10-XI-2010 (MEMORIAL)
Se llamaba Juan Álvarez y tenía
cuarenta y cinco años y familia.
Vivía, mientras fue vida su tiempo,
en un Hospitalet gélido y yermo.
Hasta que la crisis le aplastó fue electricista.
Después llegó el humillante desempleo.
Agotó su subsidio y su esperanza
y, derrotado, abandonó su piso
de alquiler.
Luego ocupó una vivienda pública
vacía
(¡pública, pero vacía!
¿quién lo entiende?)
ilegalmente
(eso asegura la justicia ciega).
Cuando el juez ordenó su lanzamiento
(así lo llama el léxico legal)
él se lanzó a la muerte en su locura.
Antes pidió a quien debía
más humanidad, una moratoria,
ayuda y comprensión.
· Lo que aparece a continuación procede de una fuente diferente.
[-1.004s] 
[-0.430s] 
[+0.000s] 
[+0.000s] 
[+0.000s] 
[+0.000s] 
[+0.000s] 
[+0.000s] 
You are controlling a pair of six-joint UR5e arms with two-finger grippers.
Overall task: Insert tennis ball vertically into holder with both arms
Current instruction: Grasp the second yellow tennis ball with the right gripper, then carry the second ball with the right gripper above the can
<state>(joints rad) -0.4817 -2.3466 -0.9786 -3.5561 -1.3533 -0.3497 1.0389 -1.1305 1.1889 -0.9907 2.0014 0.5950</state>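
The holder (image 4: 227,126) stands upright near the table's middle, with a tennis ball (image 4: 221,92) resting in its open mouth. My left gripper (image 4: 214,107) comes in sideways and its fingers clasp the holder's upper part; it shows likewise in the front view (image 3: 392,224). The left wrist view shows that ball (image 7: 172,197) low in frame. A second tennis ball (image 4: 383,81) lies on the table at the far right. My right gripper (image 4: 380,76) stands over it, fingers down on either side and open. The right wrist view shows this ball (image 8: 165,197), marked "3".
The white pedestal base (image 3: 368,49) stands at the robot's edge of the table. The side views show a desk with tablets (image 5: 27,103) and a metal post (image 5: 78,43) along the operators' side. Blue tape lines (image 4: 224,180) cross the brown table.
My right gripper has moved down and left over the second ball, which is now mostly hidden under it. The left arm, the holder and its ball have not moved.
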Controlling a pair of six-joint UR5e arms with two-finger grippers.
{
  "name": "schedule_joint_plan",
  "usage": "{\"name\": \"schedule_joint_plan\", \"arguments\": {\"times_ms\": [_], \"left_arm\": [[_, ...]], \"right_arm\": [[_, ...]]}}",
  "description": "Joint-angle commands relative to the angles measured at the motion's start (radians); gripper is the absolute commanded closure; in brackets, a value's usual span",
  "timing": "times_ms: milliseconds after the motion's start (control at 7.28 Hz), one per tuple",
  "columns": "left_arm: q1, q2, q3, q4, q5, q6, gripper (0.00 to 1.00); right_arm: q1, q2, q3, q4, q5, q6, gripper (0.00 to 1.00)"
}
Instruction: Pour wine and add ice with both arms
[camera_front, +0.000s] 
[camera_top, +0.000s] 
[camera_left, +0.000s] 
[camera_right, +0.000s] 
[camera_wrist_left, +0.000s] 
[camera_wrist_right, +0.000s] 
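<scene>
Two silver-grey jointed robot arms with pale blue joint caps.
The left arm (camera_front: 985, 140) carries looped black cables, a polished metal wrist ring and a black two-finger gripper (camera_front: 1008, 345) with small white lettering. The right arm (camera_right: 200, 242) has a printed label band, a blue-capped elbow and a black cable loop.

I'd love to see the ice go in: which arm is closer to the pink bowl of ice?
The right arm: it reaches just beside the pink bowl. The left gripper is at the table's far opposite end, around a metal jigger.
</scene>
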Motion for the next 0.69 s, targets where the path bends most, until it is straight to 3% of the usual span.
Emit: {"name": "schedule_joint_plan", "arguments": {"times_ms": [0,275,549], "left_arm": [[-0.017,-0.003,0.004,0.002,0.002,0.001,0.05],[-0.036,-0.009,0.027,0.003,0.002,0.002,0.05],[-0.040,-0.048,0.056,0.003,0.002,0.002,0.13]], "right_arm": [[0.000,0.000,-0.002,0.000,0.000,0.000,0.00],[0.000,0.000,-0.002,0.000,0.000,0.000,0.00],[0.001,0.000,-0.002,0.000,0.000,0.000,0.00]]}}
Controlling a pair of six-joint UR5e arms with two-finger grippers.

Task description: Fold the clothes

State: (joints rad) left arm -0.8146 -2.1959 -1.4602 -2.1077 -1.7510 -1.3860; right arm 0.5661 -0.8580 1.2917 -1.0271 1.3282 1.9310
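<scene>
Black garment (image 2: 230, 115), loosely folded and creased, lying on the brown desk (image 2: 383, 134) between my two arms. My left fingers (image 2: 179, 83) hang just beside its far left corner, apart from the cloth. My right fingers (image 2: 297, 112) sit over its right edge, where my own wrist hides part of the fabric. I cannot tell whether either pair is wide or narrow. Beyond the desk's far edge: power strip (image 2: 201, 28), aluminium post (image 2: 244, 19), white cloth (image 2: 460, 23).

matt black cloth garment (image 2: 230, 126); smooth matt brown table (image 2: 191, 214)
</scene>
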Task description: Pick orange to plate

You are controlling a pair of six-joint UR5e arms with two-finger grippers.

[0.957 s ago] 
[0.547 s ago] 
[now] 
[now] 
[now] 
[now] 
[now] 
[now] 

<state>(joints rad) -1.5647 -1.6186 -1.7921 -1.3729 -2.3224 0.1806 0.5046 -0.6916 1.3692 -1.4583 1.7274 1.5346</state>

Todo
fue inútil, ya nadie le escuchaba ni veía.
Se ahorcó en un parque cercano
a la vivienda que se le negaba.
En el último acto de la tragedia
evitó pasar desapercibido.
Fue el primero de una terrible lista
que, con más miedo que amor o pudor,
se oculta al conocimiento del público.
¡Caiga su sangre sobre las cabezas
de los usureros y sus cómplices!
¡Ojalá sea cierto que hay infierno
para que ardan en él eternamente!
Su nombre era Juan; su apellido, Álvarez.
No lo olvidéis. Él fue el primero. Nadie
ha pagado por llevarle a empellones
de indiferencia hasta la muerte. Nadie.